■ Required work ■
In the material below, find each line with the string "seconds" and copy it.

Segment Open

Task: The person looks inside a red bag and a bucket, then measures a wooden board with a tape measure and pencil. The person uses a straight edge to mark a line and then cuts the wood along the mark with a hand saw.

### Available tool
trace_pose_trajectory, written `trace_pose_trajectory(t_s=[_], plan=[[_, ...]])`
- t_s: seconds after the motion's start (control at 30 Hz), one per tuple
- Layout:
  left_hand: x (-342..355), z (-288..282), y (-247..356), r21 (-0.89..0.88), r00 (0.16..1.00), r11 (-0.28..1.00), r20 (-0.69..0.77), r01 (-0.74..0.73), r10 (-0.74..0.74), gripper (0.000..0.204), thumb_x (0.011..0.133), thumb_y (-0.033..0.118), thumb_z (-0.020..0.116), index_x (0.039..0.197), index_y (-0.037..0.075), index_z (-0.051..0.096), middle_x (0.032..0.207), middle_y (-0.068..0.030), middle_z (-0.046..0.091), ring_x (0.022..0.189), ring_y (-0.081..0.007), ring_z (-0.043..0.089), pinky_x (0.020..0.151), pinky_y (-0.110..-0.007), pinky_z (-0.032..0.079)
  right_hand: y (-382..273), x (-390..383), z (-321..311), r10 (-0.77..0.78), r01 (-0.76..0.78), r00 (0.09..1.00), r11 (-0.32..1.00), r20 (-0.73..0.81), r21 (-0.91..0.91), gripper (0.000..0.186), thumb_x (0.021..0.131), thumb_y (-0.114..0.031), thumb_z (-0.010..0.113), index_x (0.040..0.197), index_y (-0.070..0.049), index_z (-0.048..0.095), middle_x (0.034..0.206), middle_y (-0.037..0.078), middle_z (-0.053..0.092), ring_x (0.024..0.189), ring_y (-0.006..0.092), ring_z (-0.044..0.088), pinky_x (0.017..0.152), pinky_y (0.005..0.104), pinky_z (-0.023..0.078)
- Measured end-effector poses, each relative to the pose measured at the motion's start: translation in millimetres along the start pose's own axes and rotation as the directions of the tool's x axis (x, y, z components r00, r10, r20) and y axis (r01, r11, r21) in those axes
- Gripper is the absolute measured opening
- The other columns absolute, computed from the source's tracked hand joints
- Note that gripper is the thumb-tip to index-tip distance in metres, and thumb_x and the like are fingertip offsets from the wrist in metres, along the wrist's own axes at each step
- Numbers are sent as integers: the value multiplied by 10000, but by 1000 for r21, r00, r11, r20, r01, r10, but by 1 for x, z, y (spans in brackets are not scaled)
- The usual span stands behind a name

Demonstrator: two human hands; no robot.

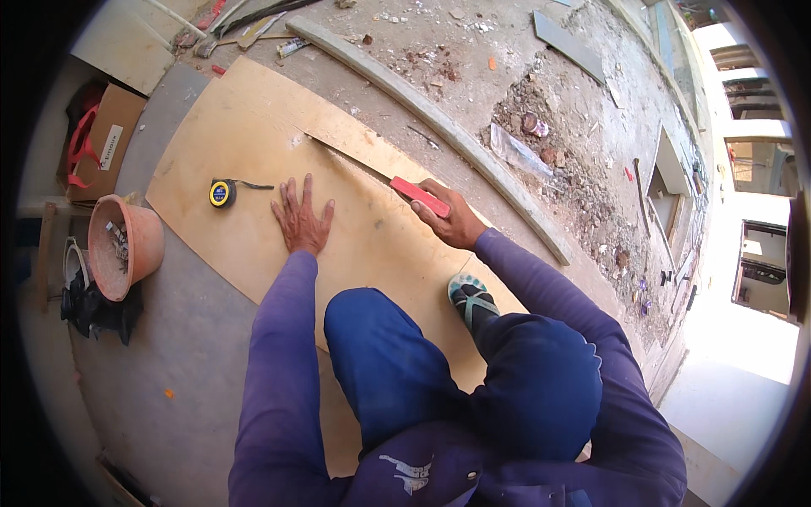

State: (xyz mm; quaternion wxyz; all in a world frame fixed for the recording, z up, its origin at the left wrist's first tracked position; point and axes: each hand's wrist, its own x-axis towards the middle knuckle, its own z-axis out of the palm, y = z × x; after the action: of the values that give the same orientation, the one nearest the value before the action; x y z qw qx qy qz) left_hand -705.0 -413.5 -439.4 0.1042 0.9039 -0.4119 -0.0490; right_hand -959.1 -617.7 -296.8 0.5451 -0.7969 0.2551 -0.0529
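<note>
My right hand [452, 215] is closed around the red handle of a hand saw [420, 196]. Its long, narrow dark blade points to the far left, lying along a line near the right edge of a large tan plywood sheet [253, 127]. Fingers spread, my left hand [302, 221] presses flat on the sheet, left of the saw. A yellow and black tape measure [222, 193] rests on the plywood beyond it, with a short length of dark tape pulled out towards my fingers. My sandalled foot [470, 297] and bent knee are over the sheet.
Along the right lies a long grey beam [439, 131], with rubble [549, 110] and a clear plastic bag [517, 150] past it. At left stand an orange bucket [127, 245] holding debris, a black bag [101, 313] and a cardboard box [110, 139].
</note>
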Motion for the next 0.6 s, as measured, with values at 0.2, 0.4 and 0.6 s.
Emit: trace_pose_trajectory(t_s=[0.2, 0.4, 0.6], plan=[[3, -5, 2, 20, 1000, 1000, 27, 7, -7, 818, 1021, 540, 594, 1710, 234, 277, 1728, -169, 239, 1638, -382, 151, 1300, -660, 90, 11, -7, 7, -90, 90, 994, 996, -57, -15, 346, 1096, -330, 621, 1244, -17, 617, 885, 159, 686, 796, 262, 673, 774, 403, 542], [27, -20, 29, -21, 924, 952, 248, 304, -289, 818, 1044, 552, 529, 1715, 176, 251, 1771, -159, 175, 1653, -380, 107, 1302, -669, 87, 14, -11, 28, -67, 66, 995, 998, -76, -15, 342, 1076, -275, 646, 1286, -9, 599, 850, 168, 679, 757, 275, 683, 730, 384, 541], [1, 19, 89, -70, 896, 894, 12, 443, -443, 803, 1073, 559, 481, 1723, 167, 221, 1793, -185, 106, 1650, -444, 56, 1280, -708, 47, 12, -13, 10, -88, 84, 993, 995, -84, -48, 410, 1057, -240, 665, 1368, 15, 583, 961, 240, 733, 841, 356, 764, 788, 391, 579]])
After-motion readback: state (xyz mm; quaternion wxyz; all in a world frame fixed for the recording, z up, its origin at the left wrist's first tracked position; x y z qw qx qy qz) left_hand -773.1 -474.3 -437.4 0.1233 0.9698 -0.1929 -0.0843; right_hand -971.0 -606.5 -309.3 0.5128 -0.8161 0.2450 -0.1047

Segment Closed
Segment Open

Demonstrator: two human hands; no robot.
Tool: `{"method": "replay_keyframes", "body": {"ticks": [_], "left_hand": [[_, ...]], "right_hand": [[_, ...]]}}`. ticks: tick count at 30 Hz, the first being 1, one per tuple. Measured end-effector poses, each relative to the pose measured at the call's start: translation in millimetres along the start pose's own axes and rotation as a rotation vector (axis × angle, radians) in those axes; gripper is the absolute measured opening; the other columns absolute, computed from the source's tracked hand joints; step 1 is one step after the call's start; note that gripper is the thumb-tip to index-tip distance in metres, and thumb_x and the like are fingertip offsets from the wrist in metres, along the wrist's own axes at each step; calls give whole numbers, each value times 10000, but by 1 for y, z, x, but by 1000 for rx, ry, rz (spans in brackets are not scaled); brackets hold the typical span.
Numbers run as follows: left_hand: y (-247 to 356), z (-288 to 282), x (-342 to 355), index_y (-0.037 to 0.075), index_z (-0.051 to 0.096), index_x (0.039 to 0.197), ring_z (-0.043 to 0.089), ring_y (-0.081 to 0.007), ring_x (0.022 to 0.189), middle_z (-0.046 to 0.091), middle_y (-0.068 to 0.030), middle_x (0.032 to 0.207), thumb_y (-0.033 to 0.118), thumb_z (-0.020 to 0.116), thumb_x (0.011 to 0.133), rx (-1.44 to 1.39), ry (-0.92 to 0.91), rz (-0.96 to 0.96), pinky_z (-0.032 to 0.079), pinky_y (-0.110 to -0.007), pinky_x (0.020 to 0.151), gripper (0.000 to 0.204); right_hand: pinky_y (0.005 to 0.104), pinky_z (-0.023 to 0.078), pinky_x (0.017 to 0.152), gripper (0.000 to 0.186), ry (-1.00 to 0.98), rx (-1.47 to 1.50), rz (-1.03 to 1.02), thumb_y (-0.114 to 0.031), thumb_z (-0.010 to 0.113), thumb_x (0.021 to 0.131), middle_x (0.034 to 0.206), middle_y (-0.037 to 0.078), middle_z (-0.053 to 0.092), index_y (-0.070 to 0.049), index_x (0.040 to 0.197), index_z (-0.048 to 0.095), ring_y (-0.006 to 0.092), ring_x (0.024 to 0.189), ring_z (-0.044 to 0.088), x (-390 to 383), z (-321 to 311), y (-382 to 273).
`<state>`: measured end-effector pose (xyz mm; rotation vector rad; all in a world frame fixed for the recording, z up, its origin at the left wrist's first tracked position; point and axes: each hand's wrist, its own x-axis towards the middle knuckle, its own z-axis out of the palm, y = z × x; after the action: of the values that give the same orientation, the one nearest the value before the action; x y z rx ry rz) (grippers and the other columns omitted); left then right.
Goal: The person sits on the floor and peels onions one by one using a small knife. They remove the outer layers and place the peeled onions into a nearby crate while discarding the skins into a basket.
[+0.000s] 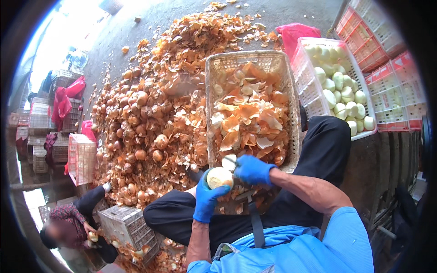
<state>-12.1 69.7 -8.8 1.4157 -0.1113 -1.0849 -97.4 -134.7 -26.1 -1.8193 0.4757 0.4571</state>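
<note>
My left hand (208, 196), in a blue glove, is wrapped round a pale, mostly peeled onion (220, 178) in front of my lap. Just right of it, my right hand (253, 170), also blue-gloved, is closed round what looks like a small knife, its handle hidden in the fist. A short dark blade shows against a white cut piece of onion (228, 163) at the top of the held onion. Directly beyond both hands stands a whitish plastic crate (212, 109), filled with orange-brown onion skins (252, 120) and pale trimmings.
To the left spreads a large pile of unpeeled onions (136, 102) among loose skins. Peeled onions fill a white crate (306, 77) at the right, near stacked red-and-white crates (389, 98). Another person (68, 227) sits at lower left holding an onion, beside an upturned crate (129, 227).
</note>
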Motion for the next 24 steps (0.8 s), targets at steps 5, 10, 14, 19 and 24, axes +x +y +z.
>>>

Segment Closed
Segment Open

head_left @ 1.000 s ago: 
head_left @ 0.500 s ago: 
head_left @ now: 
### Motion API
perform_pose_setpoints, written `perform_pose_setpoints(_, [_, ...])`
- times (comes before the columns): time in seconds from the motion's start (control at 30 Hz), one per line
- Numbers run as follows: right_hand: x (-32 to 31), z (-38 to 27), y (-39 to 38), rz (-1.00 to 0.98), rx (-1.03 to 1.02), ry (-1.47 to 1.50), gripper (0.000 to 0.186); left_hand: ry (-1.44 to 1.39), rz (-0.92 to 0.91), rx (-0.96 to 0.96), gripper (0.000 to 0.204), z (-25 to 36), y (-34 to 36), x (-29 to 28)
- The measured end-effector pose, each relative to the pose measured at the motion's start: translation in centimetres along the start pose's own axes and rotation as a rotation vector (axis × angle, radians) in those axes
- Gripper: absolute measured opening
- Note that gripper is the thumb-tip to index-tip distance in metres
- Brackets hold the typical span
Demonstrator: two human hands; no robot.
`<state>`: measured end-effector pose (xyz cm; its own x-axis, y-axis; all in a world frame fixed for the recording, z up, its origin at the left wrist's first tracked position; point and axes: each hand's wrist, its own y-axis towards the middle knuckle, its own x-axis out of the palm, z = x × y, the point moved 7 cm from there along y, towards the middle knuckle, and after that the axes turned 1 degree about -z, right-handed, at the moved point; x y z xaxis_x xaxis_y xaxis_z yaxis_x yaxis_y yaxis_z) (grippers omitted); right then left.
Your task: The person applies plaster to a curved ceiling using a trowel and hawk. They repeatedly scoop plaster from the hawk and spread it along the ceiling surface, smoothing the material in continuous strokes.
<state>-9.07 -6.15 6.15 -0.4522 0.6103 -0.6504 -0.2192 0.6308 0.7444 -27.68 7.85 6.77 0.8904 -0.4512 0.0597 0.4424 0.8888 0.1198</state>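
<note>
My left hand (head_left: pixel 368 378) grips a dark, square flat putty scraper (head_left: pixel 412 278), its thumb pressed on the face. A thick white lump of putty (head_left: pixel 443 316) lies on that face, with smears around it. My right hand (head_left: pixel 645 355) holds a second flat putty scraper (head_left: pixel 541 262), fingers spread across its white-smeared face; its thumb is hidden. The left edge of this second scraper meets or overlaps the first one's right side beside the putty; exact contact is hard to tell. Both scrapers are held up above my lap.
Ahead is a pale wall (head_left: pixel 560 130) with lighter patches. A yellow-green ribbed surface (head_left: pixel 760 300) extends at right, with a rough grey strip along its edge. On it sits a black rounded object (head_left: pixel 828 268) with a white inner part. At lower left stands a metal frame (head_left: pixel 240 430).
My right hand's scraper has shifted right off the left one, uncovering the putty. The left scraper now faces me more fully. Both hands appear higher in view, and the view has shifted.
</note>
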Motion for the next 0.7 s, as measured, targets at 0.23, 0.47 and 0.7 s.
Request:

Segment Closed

■ Answer for the task ■
- t_s: seconds after the motion's start (control at 30 Hz), one per tuple
- times (comes before the columns): time in seconds from the motion's start (control at 30 Hz), one per line

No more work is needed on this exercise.